We also extended our analysis to screen a comprehensive list of sites that were reported to be associated with cancers in humans. 89 residue positions are observed to be mutated in one or many cancer conditions (Cretu et al., 2016; Seiler et al., 2018). Cancer-causing substitutions at these hotspot sites is associated with aberrant splicing patterns (Dziembowski et al., 2004; Alsafadi et al., 2016). We analyzed the multiple-sequence alignments of the protein at these positions and find that they are predominantly located in the HEAT repeats 4–12. When we compute the JSD score, we find that 79% of these 89 sites have a score above 0.4, suggesting that the sites that undergo mutation in various cancers are conserved (Supplementary Figure S6A). From the structures of human and yeast SF3b complexes, we find that 11 of these mutation sites are involved in pre-mRNA and/or U2 snRNA binding (green boxes highlighted at the bottom, Figure 5C).
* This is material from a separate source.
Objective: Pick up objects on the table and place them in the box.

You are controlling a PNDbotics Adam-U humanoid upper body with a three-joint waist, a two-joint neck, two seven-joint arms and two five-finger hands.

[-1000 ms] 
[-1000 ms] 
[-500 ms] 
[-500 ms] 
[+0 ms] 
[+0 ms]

Two other residues viz. Glu592 and Cys1204 are engaged in protein-protein interactions of SF3b1 with SF3b14b and SF3b3, respectively. This shows that mutations at such sites may affect SF3b1 interactions with RNAs and other SF3b components. Further, we find that in 9 sites which are located in the helical regions of HEAT repeats, residue substitutions that cause cancers in humans are naturally observed in SF3b1 homologs in other eukaryotes (grey star symbols, Figure 5C). Notably, of these 9 sites, Asn626 functions to interact with pre-mRNA. Therefore, cancer-causing residue substitutions might have influence on the pre-mRNA binding in species having such substitutions. Interestingly, when cancer-causing mutations of some of these sites (Leu822, Glu862, Glu902 and Arg957) are introduced experimentally in yeast cells, they do not show any growth defect (Kaur et al., 2020). Therefore, the observed substitution patterns suggest that although specific residue types at these positions are critical in human SF3b1 and their mutations may lead to cancers, we observe that they are not uniformly selected across eukaryotes.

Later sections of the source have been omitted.